Edmonton city council will consider massive building retrofits, even demolition and starting over in some cases, when a new greenhouse gas (GHG) management plan is presented next month.
The city isn’t close to reaching its emission reduction targets and will have to think of new ways to hit them during the next four-year capital project cycle.
Emissions are starting to level off, but they’re still increasing. That’s because when the targets were first set, the city didn’t take growth into consideration.
“That was the biggest thing that caught us off guard in the last four years is that our overall building stock, in terms of overall square footage, increased by 50 per cent and we didn’t project that accurately enough this last time around,” Jason Meliefste, the city’s branch manager for infrastructure planning and design, told council’s executive committee on Thursday.
City staff are wrapping up a GHG management plan that the committee was told will have five areas of focus, including recommendations on the best way to invest to get the biggest bang for their buck.
Meliefste told councillors that improving the condition of Edmonton’s buildings is a relatively small part of the overall strategy. The largest segment — as much as potentially two-thirds of it — is getting off fossil fuels and moving to renewables.
“When you look at our ability to achieve that target, it’s more to do with our ability to look at how we procure energy,” he said.
The energy transition strategy expects solar power uptake in Edmonton will increase this year with the launch of a new solar map showing the energy potential of roofs. The city is also counting on provincial rebates.
Long-term projects like LRT, the Blatchford development and new projects such as the Corporate Climate Leaders program will also work towards the 2035 reduction goal.
The big problem as the committee heard, is how to pay for it. David Dodge, the city’s chair of the energy transition advisory committee, said renewable energy is becoming more and more affordable, so borrowing and investing should be explored.
“We know they (investments in renewables) make sense over a longer period of time. If there’s a kind of financing that’s slow and patient, we would just do those things. We wouldn’t even have to wait for budget cycles because they already make sense. We know that and we can prove it.”

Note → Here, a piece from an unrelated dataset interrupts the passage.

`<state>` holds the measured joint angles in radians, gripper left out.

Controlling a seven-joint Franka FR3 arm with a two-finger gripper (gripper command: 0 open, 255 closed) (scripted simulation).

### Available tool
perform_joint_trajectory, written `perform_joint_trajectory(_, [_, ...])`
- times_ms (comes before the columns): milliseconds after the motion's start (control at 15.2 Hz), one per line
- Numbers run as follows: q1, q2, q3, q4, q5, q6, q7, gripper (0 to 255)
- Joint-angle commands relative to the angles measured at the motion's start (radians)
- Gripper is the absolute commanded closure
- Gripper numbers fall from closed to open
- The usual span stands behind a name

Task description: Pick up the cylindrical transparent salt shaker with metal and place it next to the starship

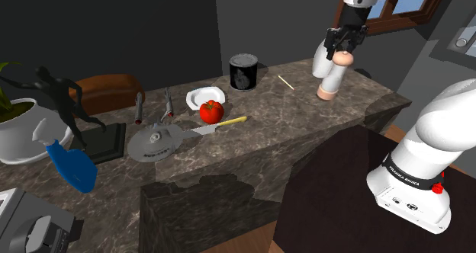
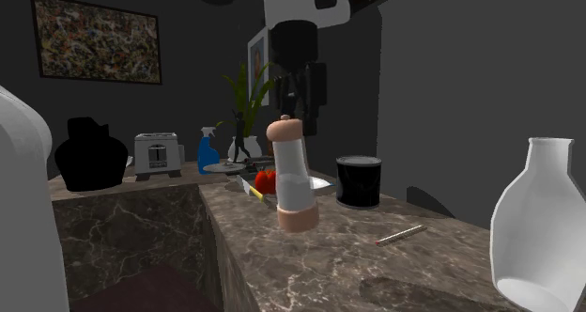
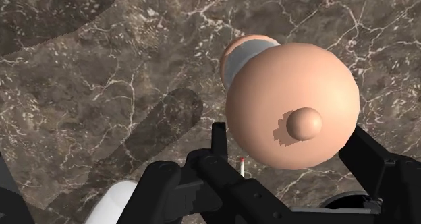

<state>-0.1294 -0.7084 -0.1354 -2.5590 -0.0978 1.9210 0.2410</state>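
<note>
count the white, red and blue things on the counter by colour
white: 3 (bowl, plant pot, vase)
red: 1 (tomato)
blue: 1 (spray bottle)
total: 5

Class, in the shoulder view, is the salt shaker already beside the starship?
No, the salt shaker is toward the view's right, with the tomato and black can between it and the starship.

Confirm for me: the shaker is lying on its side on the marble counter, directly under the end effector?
Not on its side: the shoulder view shows the shaker standing upright on the marble counter, directly under the end effector.
</note>
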Motion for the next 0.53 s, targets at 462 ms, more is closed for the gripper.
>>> perform_joint_trajectory(462, [0.004, -0.001, 0.008, 0.118, 0.008, -0.120, -0.002, 255])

That’s where the federal government can play a role, Mayor Don Iveson said.
“We’ve had lots of conversations about how the infrastructure bank could potentially be a financing mechanism for some of these energy efficiency programs or emission-reduction programs that have an economic payback,” he said.
“That’s not a one- or two-year payback, but maybe a five- or 10- or 15- year payback,” he told reporters. “If you bundle enough of it together, it might be attractive to an institutional investor and when you add all of the other incentives into it, it becomes an attractive proposition.”
As for the notion that some buildings may need to be torn down, some of which Councillor Ben Henderson described as a “sieve,” Dodge warned that they shouldn’t rush into anything.
“Do the analysis. Somebody might come to you and say, ‘We can put a new boiler in that building and we can make it 20 per cent more energy efficient.’ Well, don’t just make that decision. Do the assessment. So if you decide this building isn’t worth even that small amount of money on a small retrofit, and you know you’re going to demolish it six years from now in the next budget cycle, don’t invest anything in it. Invest in something that is going to have a longer term impact.”
Mike Mellross, the city’s program manager for energy transition, was reluctant to give details on return-on-investment targets, saying they’ll be shared with city council in the greenhouse gas management plan that will have detailed emissions data and future emission projections. That will be released for the May 29 meeting.